Jr A Hockey Player Speaks Out on Mental Health
June 14, 2017 by admin
Filed under Sport Spotlights
MCFADDEN’S MOVEMENT COMES HOME TO KINCARDINE
By Pauline Kerr, Kincardine Independent
Garrett McFadden brought McFadden’s Movement home to Kincardine on Sunday, June 11.
Garrett McFadden with some fans at the Kincadine Library on the weekend. (Pauline Kerr photo)
One might ask why the captain of the OHL’s Guelph Storm would be speaking to a group of youngsters, parents and other community members about mental health.
Fortunately, he’s as fearless talking to a group of people in his hometown library as he is on the ice. “A lot of guys think being in the OHL, I’m living the life,” said McFadden. “There’s more to it than free sticks and skates.”
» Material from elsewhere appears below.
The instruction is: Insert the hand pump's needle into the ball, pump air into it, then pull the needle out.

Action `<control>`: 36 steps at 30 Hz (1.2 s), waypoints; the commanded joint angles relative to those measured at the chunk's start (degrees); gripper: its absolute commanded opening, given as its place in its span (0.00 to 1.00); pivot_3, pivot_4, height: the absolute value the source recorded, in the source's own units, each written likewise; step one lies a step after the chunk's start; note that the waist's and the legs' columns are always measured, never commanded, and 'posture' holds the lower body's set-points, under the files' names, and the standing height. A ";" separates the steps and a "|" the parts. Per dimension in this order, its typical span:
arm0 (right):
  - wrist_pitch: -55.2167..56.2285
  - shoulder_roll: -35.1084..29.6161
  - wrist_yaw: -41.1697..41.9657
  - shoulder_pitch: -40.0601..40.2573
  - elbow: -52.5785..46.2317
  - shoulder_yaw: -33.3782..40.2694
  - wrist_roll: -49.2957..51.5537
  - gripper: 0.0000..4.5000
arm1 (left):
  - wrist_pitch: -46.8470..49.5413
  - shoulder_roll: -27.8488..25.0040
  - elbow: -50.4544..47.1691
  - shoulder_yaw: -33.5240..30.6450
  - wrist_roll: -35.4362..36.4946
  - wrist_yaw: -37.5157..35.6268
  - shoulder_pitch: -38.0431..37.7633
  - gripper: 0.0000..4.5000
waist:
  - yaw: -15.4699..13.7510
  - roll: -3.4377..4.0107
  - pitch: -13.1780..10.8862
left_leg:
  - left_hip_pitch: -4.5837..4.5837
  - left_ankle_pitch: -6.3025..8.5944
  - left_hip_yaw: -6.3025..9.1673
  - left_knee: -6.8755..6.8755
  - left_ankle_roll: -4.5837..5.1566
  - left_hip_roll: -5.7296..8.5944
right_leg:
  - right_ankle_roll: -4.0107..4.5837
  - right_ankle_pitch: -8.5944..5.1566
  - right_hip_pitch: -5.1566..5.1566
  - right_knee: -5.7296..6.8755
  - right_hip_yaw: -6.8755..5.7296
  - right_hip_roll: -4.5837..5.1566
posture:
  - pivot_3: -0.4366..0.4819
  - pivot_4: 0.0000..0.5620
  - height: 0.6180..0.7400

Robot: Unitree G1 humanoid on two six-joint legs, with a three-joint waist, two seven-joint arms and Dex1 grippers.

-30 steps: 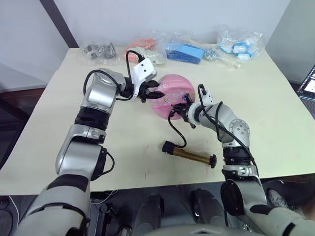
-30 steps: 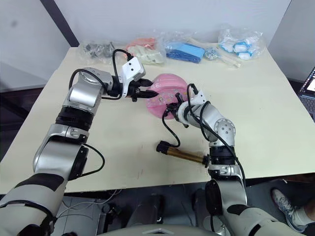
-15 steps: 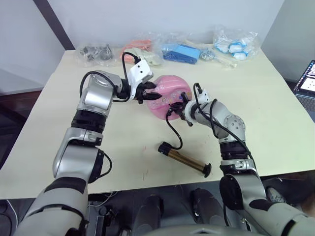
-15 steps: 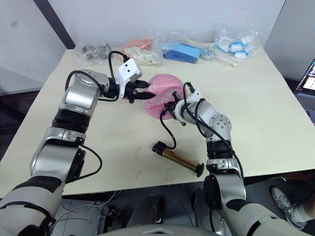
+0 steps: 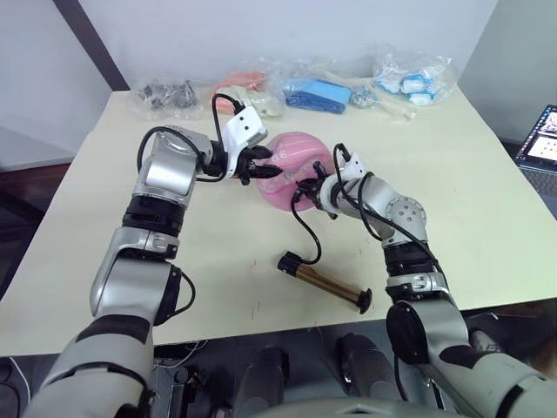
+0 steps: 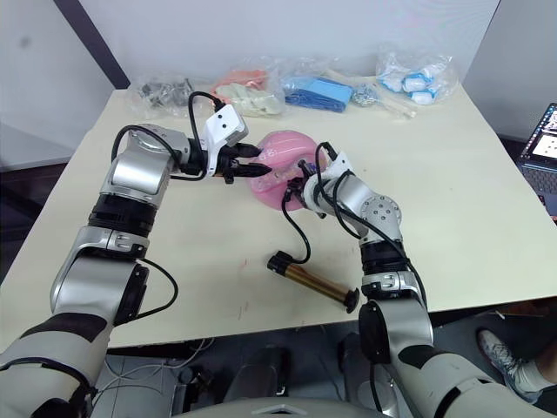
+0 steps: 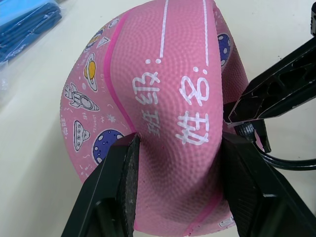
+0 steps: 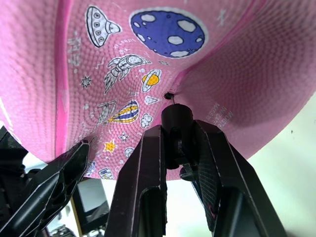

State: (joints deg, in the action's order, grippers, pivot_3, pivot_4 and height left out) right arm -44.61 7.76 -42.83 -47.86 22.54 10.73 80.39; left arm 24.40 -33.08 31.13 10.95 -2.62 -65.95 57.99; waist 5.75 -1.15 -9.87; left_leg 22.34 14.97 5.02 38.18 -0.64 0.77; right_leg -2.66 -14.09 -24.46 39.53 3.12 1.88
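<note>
The pink ball (image 5: 298,157) rests on the table, dented and printed with rockets and planets. My left gripper (image 5: 264,167) is shut on it from the left, a finger (image 7: 117,183) pressing each side. My right gripper (image 5: 313,186) is at the ball's right side, shut on the black fitting (image 8: 176,121) of the needle. The needle's tip meets the small dark valve hole (image 8: 169,95). The black hose (image 5: 306,237) loops down to the hand pump (image 5: 325,281), which lies on the table near the front edge, its T-handle (image 5: 364,300) pointing right.
Several clear plastic bags of parts line the table's far edge: dark pieces (image 5: 170,91), orange and white items (image 5: 252,85), blue items (image 5: 315,91), white and blue items (image 5: 411,77). A laptop (image 5: 540,144) shows at the right. Bare tabletop (image 5: 487,209) lies to the right.
The camera has shifted a little. My right gripper has edged in toward the ball with the needle fitting. My left gripper keeps its hold on the ball.
</note>
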 commanded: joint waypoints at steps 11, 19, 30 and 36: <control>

McFadden explained his first experience with mental health issues was when he lost a close family friend to suicide. Wes Cameron was only 16 when he took his own life in 2011. Like McFadden, Wes was a talented young hockey player with a good future ahead of him. “He always had a smile on his face,” McFadden told the group at the library. “He seemed to have everything in line.”
What McFadden described as the “unthinkable” hit hard. “It happened so quickly.” How someone like Wes could hold so much inside him, so no one knew what he was battling, made McFadden think about the issue of mental health, how it affects not only the person and his immediate family, but also the wider community.
Wes became the inspiration for what McFadden started doing a year ago – starting his own foundation to speak to young people, to get them to open up and seek help if they need it. Initially the focus was on schools, but then shifted to high-level young players. Now that the hockey season is over, McFadden is taking his message back to schools and the community – how mental health issues can affect anyone, and if they do, who to go to, who to talk to, and how to take those crucial next steps.
McFadden described his own experiences with mental health issues. Getting drafted by the Storm was a dream come true in many ways, but it meant moving a couple of hours away from home, living with a host family and attending a new school. “For a kid just turning 16, I didn’t think it would be such a challenge,” he said.
Then came a year of sitting out a lot of games. He’d gone from being one of the better players on the Highlanders, to being one of the worst players with the Storm. For a youngster who’d confidently seen his time with the Storm as “a brief pit stop” on the way to an NHL career, it was a hard hit. So, too, was getting cut from the U-18 Canadian team. “It was the first time I’d ever been cut from anything,” he said.
Then came a series of injuries, including getting hit in the face by a puck and having his jaw wired shut for six weeks over Christmas. “I lost 25 pounds,” said McFadden.
After that came a bad year for the Storm in general, with only a handful of wins the entire season – again, very hard to take for an ambitious and talented young player who was now an assistant captain. The shock of having a player quit the team hit hard.
What got him through it? McFadden described the benefits of being able to talk to his mom, and to sit and talk to a couple of friends, sometimes just drinking coffee and playing video games for hours.
He spoke about talking to the younger players on the Storm, getting them to open up. And he spoke about “taking negatives and turning them into positives.” He has high hopes for his team this coming season. “It should be pretty good,” he said.
McFadden told the Kincardine audience about how he’s learned to face “the adversity, the pressure to perform, the injuries, losing, not being good enough” that challenge even a gifted player like himself. “I try to draw a positive out of everything,” he said.
For McFadden, the numbers speak for themselves regarding mental health. “One in five Canadians will have a mental health issue… five in five will know someone who does.” That’s why he’s teamed up with Wes for Youth, to reach out to young people in a way they can relate to.
He uses his own experiences to reach out to youngsters. He knows first-hand about being tough on the ice. But he also knows about being tough off the ice. And that means reaching out, “talking about stuff” and not trying to hold everything inside.
Jackie Ralph from the CMHC said both she and McFadden would stay after the presentation if anyone wanted to speak one on one. She returned to the one-in-five statistic McFadden used, adding that only one in five of those with a mental health issue will get help. It’s something that desperately needs to change.
She spoke of the stigma that surrounds mental health, and how an upcoming event, Ride Don’t Hide aims to end the stigma. Ride Don’t Hide is in less than two weeks, but there’s still time to sign up.
McFadden and Ralph both stressed that there is help. Speak with a friend, a teacher, the principal, a coach. Go on-line. Make a call. Drop in at the CMHA office in Kincardine. Get help.